Saruhashi Bridge spans the deep gorge of the Katsura River at Ōtsuki city, Yamanashi, Japan. While suspension bridges are normally used under such conditions, where it is impractical to build a supporting pier, Saruhashi employs a design called hanebashi (刎橋) which was used during the Edo period (1603–1868).
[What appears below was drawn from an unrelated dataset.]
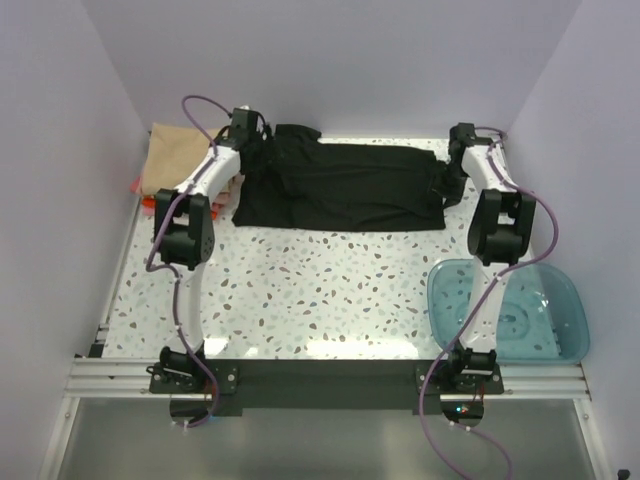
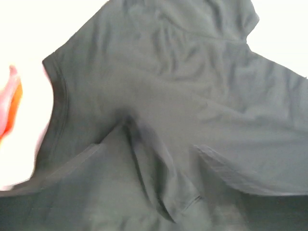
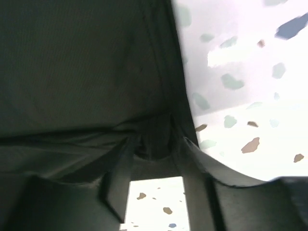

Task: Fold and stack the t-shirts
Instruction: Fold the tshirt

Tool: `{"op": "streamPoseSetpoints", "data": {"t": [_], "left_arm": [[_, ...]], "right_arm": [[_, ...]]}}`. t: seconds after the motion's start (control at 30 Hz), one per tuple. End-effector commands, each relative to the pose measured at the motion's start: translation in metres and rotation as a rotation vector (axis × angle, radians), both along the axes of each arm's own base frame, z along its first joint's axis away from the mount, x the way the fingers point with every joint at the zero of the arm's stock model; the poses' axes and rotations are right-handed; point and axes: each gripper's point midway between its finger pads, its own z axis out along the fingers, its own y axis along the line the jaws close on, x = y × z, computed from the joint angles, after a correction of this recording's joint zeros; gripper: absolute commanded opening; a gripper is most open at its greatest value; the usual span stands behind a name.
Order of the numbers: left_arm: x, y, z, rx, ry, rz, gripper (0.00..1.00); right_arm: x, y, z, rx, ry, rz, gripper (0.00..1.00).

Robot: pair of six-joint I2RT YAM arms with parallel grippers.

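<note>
The black t-shirt [image 1: 350,185] lies stretched left to right across the back of the table. My left gripper [image 1: 248,140] is at its left end. In the left wrist view the black t-shirt [image 2: 183,86] fills the frame and drapes over the fingers, hiding them; the cloth rises in tented folds as if pinched. My right gripper [image 1: 452,185] is at the shirt's right end. In the right wrist view my right gripper [image 3: 156,137] is shut on a bunched edge of the shirt [image 3: 72,62]. The tan-beige shirt [image 1: 175,155] lies folded at the back left on the red-orange shirt [image 1: 147,203].
A translucent teal plastic bowl [image 1: 510,310] stands at the front right, beside the right arm. The speckled tabletop [image 1: 320,290] stretches in front of the shirt. Purple walls close in the back and both sides. The red-orange shirt [image 2: 9,106] shows at the left wrist view's left edge.
</note>
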Motion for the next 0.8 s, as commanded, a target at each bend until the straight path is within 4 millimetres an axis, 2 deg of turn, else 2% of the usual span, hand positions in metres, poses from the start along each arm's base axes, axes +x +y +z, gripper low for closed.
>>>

Holes were made in the vertical rock faces of the cliffs to hold four pairs of inclined cantilever beams, called hanegi (羽根木), extending from either side. The lower pairs help support the load of the pairs above, which are of increasing length, with the gap between the opposing sets of beams spanned by a simple arch. Each beam has a small peaked roof to protect it from the elements.

The bridge is 3.3 m wide, 30.9 m long, and crosses about 31 m above the Katsura River.

== History ==

=== Origin and medieval bridge ===
It is unclear when a bridge was first constructed at the site of Saruhashi. Its name, "monkey bridge", is associated with a local legend in which monkeys bridged the chasm with their bodies so that a couple could cross during the Nara period, c. 610. A later story tells that the original rickety plank structure was so precarious that "only an agile monkey could cross it".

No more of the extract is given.